Advantage Functions

The advantage function is one of the most important concepts in modern reinforcement learning. It answers a crucial question: how much better is this specific action compared to what we’d typically do in this state?

Definition and Intuition

📖Advantage Function

The advantage of taking action $a$ in state $s$ under policy $\pi$ :

$A^\pi(s, a) = Q^\pi(s, a) - V^\pi(s)$

Where:

$Q^\pi(s, a)$ is the expected return from taking action $a$ in state $s$ , then following $\pi$
$V^\pi(s)$ is the expected return from state $s$ when following $\pi$

The advantage measures relative action quality - how much better or worse an action is compared to the average.

Think of evaluating a basketball shot:

Q-value: “This shot has a 40% chance of going in” (absolute quality)
V-value: “From this spot on the court, I typically make 35% of my shots” (baseline)
Advantage: “This shot is 5% better than my typical shot from here” (relative quality)

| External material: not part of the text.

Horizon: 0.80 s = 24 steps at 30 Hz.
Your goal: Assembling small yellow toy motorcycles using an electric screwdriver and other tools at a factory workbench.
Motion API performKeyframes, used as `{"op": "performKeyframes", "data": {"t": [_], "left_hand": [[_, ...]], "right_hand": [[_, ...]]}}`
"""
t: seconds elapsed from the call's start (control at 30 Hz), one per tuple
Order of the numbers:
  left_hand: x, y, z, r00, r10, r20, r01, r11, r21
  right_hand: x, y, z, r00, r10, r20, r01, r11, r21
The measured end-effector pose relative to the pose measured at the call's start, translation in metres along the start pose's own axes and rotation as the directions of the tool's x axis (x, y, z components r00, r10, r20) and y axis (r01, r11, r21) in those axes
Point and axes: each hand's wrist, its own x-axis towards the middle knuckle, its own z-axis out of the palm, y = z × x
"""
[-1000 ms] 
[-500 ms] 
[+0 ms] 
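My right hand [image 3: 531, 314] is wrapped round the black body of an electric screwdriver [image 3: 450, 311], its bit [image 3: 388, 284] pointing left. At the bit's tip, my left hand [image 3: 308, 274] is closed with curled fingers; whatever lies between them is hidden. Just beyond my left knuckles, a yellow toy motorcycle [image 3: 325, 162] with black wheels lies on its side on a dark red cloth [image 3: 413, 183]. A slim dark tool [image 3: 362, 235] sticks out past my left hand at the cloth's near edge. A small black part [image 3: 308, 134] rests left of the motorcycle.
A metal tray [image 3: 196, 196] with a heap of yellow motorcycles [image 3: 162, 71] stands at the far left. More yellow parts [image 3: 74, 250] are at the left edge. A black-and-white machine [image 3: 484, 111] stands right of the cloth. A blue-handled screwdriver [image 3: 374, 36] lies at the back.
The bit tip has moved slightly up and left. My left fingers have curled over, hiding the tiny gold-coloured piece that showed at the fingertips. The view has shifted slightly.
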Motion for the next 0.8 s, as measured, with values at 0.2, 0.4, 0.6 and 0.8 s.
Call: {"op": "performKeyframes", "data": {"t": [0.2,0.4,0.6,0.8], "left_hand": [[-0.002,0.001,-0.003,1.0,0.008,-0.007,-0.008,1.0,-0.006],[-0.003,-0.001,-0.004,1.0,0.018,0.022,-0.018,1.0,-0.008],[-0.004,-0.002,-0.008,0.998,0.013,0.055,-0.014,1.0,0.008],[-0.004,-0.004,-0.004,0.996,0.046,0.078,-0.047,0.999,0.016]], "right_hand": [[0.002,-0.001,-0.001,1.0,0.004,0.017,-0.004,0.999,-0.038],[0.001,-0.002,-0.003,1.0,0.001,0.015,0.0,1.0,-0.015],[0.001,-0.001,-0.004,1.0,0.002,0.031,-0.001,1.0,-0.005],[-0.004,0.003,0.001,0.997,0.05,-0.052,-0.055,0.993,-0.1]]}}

The advantage tells you whether to reinforce or suppress an action, regardless of whether the state is inherently good or bad.

Why Use Advantages?

The Problem with Raw Returns

Consider two states in a game:

State A (winning position): Expected return = +100 State B (losing position): Expected return = -50

If you take an action in State A and get return +90, that’s actually below average - you did worse than expected. But REINFORCE with raw returns would still reinforce this action strongly (return of +90 is high).

If you take an action in State B and get return -40, that’s above average - you did better than expected! REINFORCE might not reinforce this enough because the absolute return is negative.

Advantages fix this by measuring relative performance.

📌Example

State A: You’re up by 50 points with 1 minute left.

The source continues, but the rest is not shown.